On notera d'ailleurs l'existence de la dernière catégorie dédiée aux chemins piétonniers et cyclables posant les bases infrastructurelles des circulations douces. J'ajouterai que les circulations douces se prêtent parfaitement à la forme urbaine du superblock, notamment pur les déplacements intérieurs. Chaque secteur est conçu pour répondre aux besoins du quotidien, dispose un plan d'aménagement intérieur unique et développe sa propre identité.

Au nord de la ville, le complexe du Capitole est la zone la plus emblématique de Chandigarh, classée au patrimonial mondial de l'UNESCO. Il s'agit d'un complexe monumental, construit par Le Corbusier, dédié à l'administration et à une certaine forme d'art. Il réunit le Secrétariat, la Haute Cour, le Palais de l'Assemblée, La Main ouverte et la Tour des Ombres.
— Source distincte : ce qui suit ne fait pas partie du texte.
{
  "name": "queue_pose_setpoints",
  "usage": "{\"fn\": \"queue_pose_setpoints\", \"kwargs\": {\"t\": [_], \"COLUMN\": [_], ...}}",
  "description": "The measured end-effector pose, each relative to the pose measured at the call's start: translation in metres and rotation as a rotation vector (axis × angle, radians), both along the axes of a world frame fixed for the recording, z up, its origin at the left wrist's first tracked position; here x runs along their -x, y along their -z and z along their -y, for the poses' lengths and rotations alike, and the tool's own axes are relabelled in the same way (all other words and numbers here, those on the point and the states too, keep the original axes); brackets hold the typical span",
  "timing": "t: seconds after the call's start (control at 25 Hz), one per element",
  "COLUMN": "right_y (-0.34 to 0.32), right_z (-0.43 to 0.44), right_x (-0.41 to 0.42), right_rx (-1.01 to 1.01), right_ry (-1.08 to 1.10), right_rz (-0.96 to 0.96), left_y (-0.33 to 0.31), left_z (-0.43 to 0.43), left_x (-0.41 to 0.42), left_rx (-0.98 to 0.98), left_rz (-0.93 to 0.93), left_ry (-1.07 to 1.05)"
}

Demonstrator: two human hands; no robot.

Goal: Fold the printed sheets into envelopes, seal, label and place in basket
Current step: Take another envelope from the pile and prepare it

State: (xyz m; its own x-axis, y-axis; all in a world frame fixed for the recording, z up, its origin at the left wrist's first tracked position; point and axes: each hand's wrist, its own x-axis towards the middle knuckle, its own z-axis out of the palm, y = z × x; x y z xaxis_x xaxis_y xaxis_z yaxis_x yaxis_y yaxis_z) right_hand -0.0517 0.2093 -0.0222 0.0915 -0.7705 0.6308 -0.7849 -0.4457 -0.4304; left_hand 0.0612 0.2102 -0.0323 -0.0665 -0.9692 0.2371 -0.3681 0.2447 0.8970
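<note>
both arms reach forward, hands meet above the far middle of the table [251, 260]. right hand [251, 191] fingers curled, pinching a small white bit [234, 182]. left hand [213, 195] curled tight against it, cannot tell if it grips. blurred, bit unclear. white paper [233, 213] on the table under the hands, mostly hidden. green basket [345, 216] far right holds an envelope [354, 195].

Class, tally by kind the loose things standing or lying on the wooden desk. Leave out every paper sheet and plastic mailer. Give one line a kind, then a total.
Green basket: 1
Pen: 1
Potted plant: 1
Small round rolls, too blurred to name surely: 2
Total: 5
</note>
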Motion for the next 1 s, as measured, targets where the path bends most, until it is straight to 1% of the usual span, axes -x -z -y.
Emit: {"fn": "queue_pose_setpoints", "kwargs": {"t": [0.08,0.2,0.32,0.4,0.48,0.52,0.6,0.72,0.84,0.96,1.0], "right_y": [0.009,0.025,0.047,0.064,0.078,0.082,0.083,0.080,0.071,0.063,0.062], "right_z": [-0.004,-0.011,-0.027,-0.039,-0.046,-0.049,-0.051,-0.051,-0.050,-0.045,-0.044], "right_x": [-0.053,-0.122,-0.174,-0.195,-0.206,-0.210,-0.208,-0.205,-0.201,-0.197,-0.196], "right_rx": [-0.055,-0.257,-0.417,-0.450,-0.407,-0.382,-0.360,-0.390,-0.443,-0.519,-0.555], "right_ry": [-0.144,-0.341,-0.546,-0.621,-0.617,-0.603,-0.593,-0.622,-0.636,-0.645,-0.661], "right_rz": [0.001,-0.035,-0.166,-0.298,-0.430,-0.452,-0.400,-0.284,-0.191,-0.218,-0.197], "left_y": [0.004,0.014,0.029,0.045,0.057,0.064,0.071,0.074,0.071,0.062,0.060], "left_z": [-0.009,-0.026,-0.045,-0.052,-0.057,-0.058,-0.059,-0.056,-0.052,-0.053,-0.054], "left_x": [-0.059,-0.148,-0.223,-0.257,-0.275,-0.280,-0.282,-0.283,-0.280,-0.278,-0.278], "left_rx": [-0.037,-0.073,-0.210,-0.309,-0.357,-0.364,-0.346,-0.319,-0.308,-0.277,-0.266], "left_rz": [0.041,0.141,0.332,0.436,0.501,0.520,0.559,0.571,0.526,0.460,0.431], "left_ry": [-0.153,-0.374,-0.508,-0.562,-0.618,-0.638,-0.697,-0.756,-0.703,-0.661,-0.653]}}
C'est un espace ouvert magistral et monumental mais désertique. Selon Rémi Papillaud, le Capitole "ressemble plus à un aéroport désaffecté qu’à un centre ville".

Le concepteur de la ville a choisi d'y intégrer pleinement la nature à son plan. Le corridor vert de la "Leisure Valley" fend la ville (les amateurs de sociotopes apprécieront le toponyme) et de nombreux parcs et jardins agrémentent la vie des habitants et des animaux omniprésents - les oiseaux s'observent en masse. Environ 1/3 de la surface de la ville est végétalisé !

Parc de quartier - Secteur 19

Un parc de quartier - Secteur 19

Enfin, le Sukhna Lake est un lac artificiel créé par Le Corbusier et son équipe par déviation des eaux des montagnes visant à offrir un cadre idyllique pour le divertissement des habitants. C'est un lieu de récréation aujourd'hui très animé le week-end. C'est aussi dans ses eaux que les cendres de Pierre Jeanneret ont été dispérsées après sa mort, à sa demande.